# [Assignment]
Using the data below, copy every line that contains the word "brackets".
Information supplied START
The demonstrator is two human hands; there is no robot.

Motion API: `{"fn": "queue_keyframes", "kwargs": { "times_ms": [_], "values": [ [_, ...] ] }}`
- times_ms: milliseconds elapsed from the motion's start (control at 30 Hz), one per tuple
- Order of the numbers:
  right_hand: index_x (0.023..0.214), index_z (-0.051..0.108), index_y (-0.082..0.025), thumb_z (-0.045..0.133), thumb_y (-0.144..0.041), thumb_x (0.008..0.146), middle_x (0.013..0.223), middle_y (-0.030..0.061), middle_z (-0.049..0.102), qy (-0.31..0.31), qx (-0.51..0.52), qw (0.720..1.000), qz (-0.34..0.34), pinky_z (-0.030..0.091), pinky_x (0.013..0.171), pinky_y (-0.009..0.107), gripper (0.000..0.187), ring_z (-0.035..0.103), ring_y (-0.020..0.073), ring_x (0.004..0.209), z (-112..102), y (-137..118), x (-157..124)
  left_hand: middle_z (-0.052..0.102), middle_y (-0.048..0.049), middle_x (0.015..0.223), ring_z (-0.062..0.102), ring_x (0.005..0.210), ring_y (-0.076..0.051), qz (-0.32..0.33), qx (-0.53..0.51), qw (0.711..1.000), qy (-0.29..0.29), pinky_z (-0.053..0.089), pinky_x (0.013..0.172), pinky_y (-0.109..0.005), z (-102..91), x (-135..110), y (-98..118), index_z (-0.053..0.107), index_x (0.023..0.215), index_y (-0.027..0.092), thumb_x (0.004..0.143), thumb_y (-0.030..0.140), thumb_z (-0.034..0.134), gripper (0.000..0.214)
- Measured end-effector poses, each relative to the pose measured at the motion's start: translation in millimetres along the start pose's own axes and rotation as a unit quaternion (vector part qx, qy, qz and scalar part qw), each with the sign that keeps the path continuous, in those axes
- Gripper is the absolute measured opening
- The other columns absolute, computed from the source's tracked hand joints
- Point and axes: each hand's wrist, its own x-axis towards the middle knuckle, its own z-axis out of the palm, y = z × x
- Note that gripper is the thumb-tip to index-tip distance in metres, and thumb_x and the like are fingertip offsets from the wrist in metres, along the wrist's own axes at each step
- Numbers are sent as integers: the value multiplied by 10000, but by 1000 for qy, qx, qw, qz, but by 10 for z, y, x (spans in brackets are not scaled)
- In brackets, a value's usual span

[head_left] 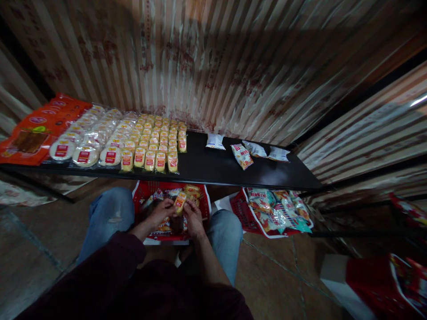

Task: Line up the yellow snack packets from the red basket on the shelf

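Note:
Between my two hands, over a red basket [138, 192], is a small wrapped snack cake [180, 202] with a red and white label. My left hand [162, 210] pinches its left side, and my right hand [193, 217] grips its right side. More yellow wrapped cakes [192, 192] lie in the basket just behind my right hand, among other packets partly hidden by my hands. Above the basket, rows of the same yellow cakes [150, 161] stand on the black shelf [213, 166].
Left of the cakes are rows of round white wrapped cakes [85, 156] and large orange bags [31, 135]. Several small snack bags [242, 156] lie on the shelf's right half. A second red basket [245, 213] holds snack bags. Another red container [370, 284] stands at lower right.

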Motion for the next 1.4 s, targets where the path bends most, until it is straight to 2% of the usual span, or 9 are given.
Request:
{"fn": "queue_keyframes", "kwargs": {
  "times_ms": [367,467,667,800,933,1400],
  "values": [
    [842,685,-204,798,-338,542,798,4,695,17,-8,1000,-14,506,682,282,348,635,154,700,55,-18,-8,579,16,737,585,750,-149,1,-11,1000,15,496,679,-271,36,-19,17,535,677,177,536,445,790,397],
    [840,681,-205,782,-351,576,820,11,708,0,-4,1000,-3,507,679,277,318,644,159,706,88,-26,-26,551,28,700,571,724,-139,-2,-19,1000,24,488,681,-267,18,8,-21,543,659,175,527,451,791,395],
    [854,675,-198,763,-386,597,790,12,715,11,-10,1000,22,492,613,253,330,657,172,699,151,-57,-51,557,28,652,541,650,-127,6,4,1000,23,455,661,-261,9,31,-34,546,639,169,540,452,777,379],
    [868,672,-202,763,-390,594,815,14,717,3,-13,1000,27,498,630,261,345,660,176,719,144,-53,-43,563,28,638,512,616,-117,18,34,999,39,407,611,-236,16,16,-8,548,632,171,557,456,756,360],
    [845,666,-198,795,-372,550,782,8,716,36,0,999,33,502,656,256,366,654,159,703,113,-22,-19,555,35,620,489,595,-110,31,42,998,46,382,604,-230,24,21,9,550,643,176,572,447,741,339],
    [865,675,-194,772,-336,584,811,21,714,36,1,999,30,512,666,259,329,653,154,710,94,-10,8,568,28,644,520,631,-129,49,75,992,86,403,624,-240,-25,157,-107,576,685,181,627,385,675,234]
  ]
}}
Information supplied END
# [Solution to the exercise]
- Numbers are sent as integers: the value multiplied by 10000, but by 1000 for qy, qx, qw, qz, but by 10 for z, y, x (spans in brackets are not scaled)
- In brackets, a value's usual span

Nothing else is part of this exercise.